MatrixOne: Principles and Implementation of Storage Object Merging

Purpose of Object Merging

MatrixOne uses a columnar storage mechanism, and its smallest I/O operation unit is called a ColumnBlock. In a table, multiple columns are combined into a Batch, with each Batch having a maximum length of 8,192 rows. Multiple Batches are further integrated into a storage Object. The data inside these storage objects has already been sorted, and the objects themselves are immutable, meaning they cannot be modified once created. Each storage object also includes detailed metadata, covering key attributes such as the object's minimum value, maximum value, row count, and size. For data deletion, MatrixOne does not directly modify the data inside storage objects. Instead, it uses additional Tombstone objects to record deleted row information.

We can use the mo_ctl tool to query object metadata in a table. As shown in Figure 1, we insert 100,000,000 generated consecutive rows into the test.t1 table, then use the select mo_ctl(\'dn\', \'inspect\', \'object -t test.t1 -v\'); command to query detailed object information. After insertion, the table contains 16 objects and no tombstone objects.

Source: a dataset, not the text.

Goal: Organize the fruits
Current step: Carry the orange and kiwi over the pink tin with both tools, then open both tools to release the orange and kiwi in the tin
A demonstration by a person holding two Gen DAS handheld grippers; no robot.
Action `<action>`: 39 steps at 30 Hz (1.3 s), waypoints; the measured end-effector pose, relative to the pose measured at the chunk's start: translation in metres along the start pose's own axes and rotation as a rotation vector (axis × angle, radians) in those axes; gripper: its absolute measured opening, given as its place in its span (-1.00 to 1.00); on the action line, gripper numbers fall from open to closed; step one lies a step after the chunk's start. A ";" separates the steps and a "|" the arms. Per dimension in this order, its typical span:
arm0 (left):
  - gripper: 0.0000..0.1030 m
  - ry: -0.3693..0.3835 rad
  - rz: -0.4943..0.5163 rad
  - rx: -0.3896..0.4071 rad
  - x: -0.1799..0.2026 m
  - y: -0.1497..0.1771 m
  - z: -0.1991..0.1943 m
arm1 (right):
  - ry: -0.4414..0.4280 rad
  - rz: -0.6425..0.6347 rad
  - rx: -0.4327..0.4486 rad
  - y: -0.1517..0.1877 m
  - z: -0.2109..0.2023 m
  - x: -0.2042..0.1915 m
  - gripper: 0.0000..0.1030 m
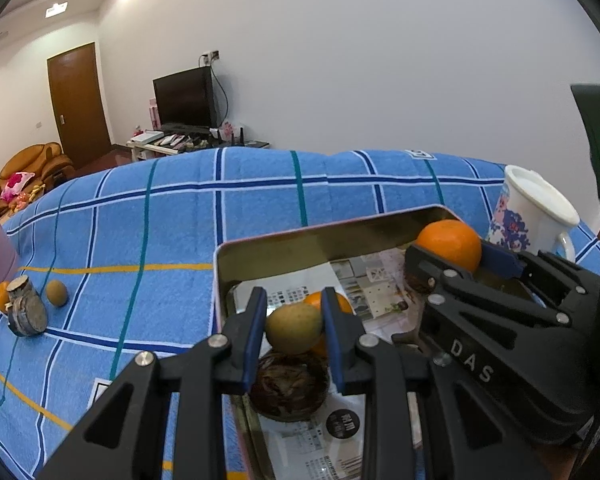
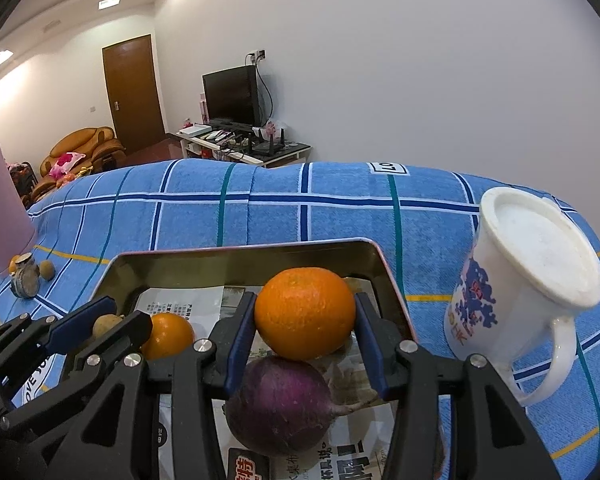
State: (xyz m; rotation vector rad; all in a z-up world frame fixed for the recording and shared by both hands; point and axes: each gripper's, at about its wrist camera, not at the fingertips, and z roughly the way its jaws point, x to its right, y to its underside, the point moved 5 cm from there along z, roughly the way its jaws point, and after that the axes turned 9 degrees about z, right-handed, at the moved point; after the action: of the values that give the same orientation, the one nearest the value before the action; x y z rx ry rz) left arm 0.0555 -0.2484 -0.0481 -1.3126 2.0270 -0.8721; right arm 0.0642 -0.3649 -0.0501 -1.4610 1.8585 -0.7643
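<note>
My left gripper (image 1: 294,330) is shut on a small yellow-green fruit (image 1: 294,332) held over the metal tin (image 1: 320,236). My right gripper (image 2: 305,322) is shut on a large orange (image 2: 305,312), also above the tin (image 2: 240,254); it shows in the left wrist view (image 1: 450,242). In the tin, lined with printed paper, lie a smaller orange (image 2: 168,336), a purple round fruit (image 2: 280,404) and a dark brown wrinkled fruit (image 1: 288,384). On the blue checked cloth at the left lie a small brown fruit (image 1: 57,292) and an orange (image 1: 2,295).
A white mug (image 2: 528,276) with blue and red print stands right of the tin. A pink container (image 2: 2,208) and a small round alarm clock (image 1: 27,314) are at the left. A TV stand, door and sofa are beyond the table.
</note>
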 end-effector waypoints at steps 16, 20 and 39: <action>0.15 -0.064 -0.008 0.052 -0.009 0.001 -0.012 | -0.044 0.036 0.021 0.002 -0.007 0.009 -0.01; 0.54 -0.093 -0.025 0.093 -0.017 0.000 -0.020 | -0.076 0.070 0.021 0.001 -0.010 0.014 -0.01; 1.00 -0.137 -0.089 0.160 -0.044 -0.001 -0.039 | -0.076 0.107 0.270 -0.012 -0.059 0.020 0.49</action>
State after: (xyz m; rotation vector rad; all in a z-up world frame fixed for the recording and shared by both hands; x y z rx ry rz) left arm 0.0431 -0.1999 -0.0181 -1.3432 1.7675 -0.9376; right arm 0.0215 -0.3838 -0.0068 -1.1952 1.6878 -0.8575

The zm field in the figure represents the data distribution information of the object. For example, [1,99999986] means the minimum value of this object is 1 and the maximum value is 99999986.

<figcaption style="text-align:center">Figure 1</figcaption>

</figure>

When the database executes a query, it first uses the minimum and maximum values of objects for preliminary filtering. It then reads data from objects that initially match the conditions, further filters rows that fully satisfy the filter conditions, and checks whether those rows have been deleted. Therefore, effectively using metadata information to maximize the number of filtered-out objects and minimizing objects that contain deleted rows has an important impact on query performance.

In summary, object merging mainly solves three problems:

Turn small objects into large objects to reduce I/O

By merging multiple small objects into a larger object, disk I/O operations can be effectively reduced. Reading or writing a large object requires far fewer disk accesses than reading or writing multiple small objects. This not only improves data access speed, but also reduces system I/O overhead.

Reduce overlap between objects and optimize metadata-based filtering

Object merging also reduces overlap between objects, thereby improving metadata-based filtering efficiency. When object overlap is high, retrieving specific data may require accessing multiple objects, increasing I/O overhead. After merging, overlap between objects is reduced, so the required data can be obtained with fewer accesses, improving data filtering efficiency.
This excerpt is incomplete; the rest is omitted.